FOREST Philippe photo C. Hélie Gallimard COUL_0A l’occasion du Salon International du Livre Bookfest, l’Institut français de Roumanie invite à Bucarest l’écrivain français Philippe Forest. Auteur du roman Le siècle des nuages, il interviendra au Lectorat de français de l’Université de Bucarest le jeudi 30 mai 2013 à 18 heures. Pour l’occasion, il sera accompagné de sa traductrice Georgeta Cristian à qui il a confié la traduction en roumain de son roman Le siècle des nuages. Cette rencontre s’adresse tout particulièrement aux étudiants passionnés de littérature française et de traduction.

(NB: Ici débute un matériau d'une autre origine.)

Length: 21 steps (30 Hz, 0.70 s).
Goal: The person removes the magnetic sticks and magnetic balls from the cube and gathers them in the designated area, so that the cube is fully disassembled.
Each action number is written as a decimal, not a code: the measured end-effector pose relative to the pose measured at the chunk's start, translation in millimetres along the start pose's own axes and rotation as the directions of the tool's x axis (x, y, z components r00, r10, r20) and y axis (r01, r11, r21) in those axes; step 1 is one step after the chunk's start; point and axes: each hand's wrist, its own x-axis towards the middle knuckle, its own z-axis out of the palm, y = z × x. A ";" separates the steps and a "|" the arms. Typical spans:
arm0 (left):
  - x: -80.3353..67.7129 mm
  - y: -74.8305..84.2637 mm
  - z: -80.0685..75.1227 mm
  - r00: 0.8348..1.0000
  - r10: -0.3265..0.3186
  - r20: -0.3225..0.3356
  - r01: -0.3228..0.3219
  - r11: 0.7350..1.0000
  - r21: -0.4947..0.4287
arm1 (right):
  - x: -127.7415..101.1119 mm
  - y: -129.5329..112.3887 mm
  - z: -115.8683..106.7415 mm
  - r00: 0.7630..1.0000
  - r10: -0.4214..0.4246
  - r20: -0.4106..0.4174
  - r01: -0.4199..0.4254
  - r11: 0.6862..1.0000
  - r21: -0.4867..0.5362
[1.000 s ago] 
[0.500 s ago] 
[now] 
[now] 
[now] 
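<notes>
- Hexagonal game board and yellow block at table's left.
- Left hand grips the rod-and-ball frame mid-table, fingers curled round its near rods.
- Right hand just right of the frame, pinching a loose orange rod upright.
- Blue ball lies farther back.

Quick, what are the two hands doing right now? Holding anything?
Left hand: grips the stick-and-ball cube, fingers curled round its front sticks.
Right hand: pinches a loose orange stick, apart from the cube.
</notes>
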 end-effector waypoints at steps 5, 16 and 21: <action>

Diplômé de l’Institut d’études politiques de Paris, Philippe Forest se tourne ensuite vers la littérature. Docteur ès Lettres, il enseigne durant sept années la littérature française dans les prestigieuses universités anglaises (Cambridge, Saint-Andrews…). Depuis 1995, il est professeur de littérature comparée à l’Université de Nantes. Il est l’auteur de nombreux essais consacrés à la littérature et à l’histoire des courants d’avant-gardes – notamment Histoire de Tel Quel -, et de trois romans – L’Enfant éternel, Toute la nuit et Sarinagara . Collaborateur de la revue Art press, il est aussi bien critique littéraire, cinématographique ou artistique. En 2007, Philippe Forest publie le roman Le Nouvel Amour, puis en 2010 Le Siècle des Nuages. Il revient en 2013 avec Le Chat de Schrödinger.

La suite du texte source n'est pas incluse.